On the subject of the Royals, I notice that William and Kate have been suffering from Papping again. I could almost feel sorry for them, because it must be so vile and horrible, being hounded by Mad-Max style mercenaries with long lenses when you have ALWAYS worn knickers in public places and thus done nothing to merit the intrusion of what seems very like a bunch of motorised psychopaths. But I can't, and it's to do with their insistence on having "an ordinary life". Rich people have no right to an ordinary life.

Firstly, to work. If you have enough money to live off without working, you should have no right to take well-paid work from out of the way of those who don't. Is Kate Middleton "middle class"? Not in my book. If your daddy is a millionaire, don't you sort of go up a grade? And rich people never get out of bed for the minimum wage. I say no. The rich should only be entitled to minimum wage. Work is for most people the ticket to a better life, and just how could people as rich as the Royals have a materially better life? The money from well-paid jobs should go to poorer people - ones who support children and work for a living, perhaps. And if they make a mess of running the BBC - well, so what? The men who gave us Maisie Raine need sacking anyway, and so do those who steal people's money on Premium Rate Phone-Ins.

Secondly, to being Defender of the Faith. You can't hold this title - or even be second in line to inherit it, imho - without realising that with the cash comes responsibility.
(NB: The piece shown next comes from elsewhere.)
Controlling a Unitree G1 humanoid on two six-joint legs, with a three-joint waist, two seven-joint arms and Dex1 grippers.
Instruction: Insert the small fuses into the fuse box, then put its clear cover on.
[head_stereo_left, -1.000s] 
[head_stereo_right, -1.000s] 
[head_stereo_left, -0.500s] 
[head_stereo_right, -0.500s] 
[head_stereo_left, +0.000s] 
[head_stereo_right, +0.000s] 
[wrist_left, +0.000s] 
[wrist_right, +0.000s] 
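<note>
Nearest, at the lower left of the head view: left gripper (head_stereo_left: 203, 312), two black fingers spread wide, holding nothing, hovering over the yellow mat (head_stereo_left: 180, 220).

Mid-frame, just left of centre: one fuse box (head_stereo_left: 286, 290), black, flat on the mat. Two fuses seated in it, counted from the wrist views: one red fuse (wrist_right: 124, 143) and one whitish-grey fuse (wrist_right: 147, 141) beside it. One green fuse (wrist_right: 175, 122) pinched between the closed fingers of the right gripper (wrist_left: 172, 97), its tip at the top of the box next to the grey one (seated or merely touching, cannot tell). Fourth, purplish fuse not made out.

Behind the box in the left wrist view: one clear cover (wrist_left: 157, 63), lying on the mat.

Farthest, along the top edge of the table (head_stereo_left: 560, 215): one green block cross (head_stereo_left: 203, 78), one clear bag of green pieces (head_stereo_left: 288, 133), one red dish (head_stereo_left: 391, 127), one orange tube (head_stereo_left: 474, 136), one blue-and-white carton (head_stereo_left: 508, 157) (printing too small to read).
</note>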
Since I seem to remember that Jesus says the rich need to sell all they have and give the money to the poor in order to obtain heaven, I am Massively Shocked that none of the holders of the title, in its whole nearly-500 year history, have ever spent their time flogging off as many estates as they can, and making donations all over the shop, but they nobly choose to sacrifice themselves for us by keeping the poor out of the way of temptation or solvency or any of that nonsense. Thank you very much Royal Family, we say. But it's not an ordinary life, is it? So the Paparazzi hound you and it's frightful - but it's their cross, I guess, because that's the one they choose. So, one way or another, even though I do think it's an abuse of their human rights - I can't bring myself to feel much sympathy.